Under the Schedule of Lesser Included Offenses contained in the Florida Standard Jury Instructions in Criminal Cases, aggravated assault is designated as a category 2 lesser offense of first degree murder. A category 2 offense is one which "may or may not be included in the offense charged, depending on the accusatory pleading and the evidence." (Emphasis added). Thus whether aggravated assault qualifies as a category 2 lesser offense requires first examination of the information to determine whether it alleges all of the elements of the lesser offense and second, whether the evidence supports the allegation of the lesser offense. State v. Daophin, 533 So. 2d 761 (Fla. 1988).
Section 784.021, Fla. Stat., provides as follows:
(1) An "aggravated assault" is an assault:
(a) With a deadly weapon without intent to kill; or
(b) With an intent to commit a felony.
(2) Whoever commits an aggravated assault shall be guilty of a felony of the third degree, punishable as provided in § 775.082, § 775.083, or § 775.084.
An aggravated assault of a law enforcement officer is a second degree felony. See § 784.07(2), Fla. Stat.
An "assault" is defined in section 784.011, Florida Statutes, as "an intentional, unlawful threat by word or act to do violence to the person of another, coupled with an apparent ability to do so, and doing some act which creates a well founded fear in such other person that such violence is imminent."
As the defendant points out, nowhere in the charging document is there any allegation that the act of the defendant caused a well founded fear in Officer Huss that any violence was imminent. Compare Perez v. State, 566 So. 2d 881 (Fla. 3d DCA 1990) (aggravated assault was a lesser included offense of charge of attempted first degree murder, based on the firing of a weapon at a person during the course of a robbery). The State relies on Kimbrough v. State, 356 So. 2d 1294 (Fla. 4th DCA 1978) wherein the Fourth District reversed a conviction and held that the defendant was entitled to an instruction on aggravated assault as a lesser offense of attempted second degree murder where the information alleged that the defendant attempted to unlawfully kill a human being and did shoot him with a firearm and the evidence established that five shots were fired at the victim which the court declared satisfied the statutory requirement of creating a well founded fear in the victim. The court's stated conclusion that the statutory elements of aggravated assault and simple assault could be found in Count I of the information is weak:
Count I alleges that the defendant attempted to unlawfully kill a human being and did shoot him with a firearm. This shooting surely constitutes a threat to do violence to another with the apparent ability to do so by an act which could create a well founded fear in the victim of imminent violence.

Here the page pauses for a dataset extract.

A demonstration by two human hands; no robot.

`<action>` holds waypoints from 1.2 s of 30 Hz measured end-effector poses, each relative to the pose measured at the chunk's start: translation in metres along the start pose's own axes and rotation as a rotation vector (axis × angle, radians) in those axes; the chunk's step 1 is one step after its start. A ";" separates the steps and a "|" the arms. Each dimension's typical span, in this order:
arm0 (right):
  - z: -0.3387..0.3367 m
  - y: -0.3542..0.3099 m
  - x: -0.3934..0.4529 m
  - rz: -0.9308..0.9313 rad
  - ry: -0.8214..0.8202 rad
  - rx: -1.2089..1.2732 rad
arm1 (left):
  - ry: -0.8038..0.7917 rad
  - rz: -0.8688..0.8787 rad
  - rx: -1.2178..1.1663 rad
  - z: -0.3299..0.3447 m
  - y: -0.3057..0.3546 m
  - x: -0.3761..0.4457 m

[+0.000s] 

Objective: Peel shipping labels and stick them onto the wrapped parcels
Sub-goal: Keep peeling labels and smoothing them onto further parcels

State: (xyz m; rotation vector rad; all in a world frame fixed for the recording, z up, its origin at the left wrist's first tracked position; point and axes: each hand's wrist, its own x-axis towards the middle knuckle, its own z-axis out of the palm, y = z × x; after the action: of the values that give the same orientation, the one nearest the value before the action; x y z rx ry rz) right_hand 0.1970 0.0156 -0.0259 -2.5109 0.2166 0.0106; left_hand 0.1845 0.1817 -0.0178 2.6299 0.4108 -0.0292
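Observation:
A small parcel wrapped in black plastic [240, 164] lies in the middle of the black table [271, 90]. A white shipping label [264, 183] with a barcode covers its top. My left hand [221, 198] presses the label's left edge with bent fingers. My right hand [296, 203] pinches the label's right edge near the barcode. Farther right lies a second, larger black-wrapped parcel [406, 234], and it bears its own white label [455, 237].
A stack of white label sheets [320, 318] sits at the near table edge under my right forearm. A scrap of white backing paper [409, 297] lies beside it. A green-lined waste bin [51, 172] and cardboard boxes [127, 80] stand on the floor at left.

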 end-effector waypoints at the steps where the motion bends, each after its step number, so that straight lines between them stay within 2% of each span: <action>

356 So.2d at 1295. Kimbrough is probably erroneous but then a reading in a criminal case in favor of the defendant, or made at the defendant's special informal request, cannot be said to violate his constitutional right as to notice and due process.
The Second District, in Dunn v. State, 397 So. 2d 748 (Fla. 2d DCA 1981), rev. denied, 407 So. 2d 1103 (Fla. 1981), held that the defendant's requested instruction on aggravated assault in a prosecution for attempted first degree murder was properly denied where there was no evidence that the victim was ever placed in fear. The court thus distinguished Kimbrough where *1131 there was evidence of a putting in fear. The Second District, however, did observe:
Because the facts of this case are different from Kimbrough, we need not pass on whether we agree with our sister court that an information which merely recites an attempted murder by way of a shooting sufficiently alleges the element of well-founded fear for purposes of charging a lesser included offense of aggravated assault. Cf. State v. Dye, 346 So. 2d 538 (Fla. 1977), in which the supreme court held that no essential elements of a crime should be left to inference in an information.
397 So.2d at 751, n. 2.
While evidence was presented here which would have supported an instruction on aggravated assault, the allegations in the instant information do not allege all the elements of an aggravated assault. It was therefore error for the trial court to instruct, over objection, on that charge.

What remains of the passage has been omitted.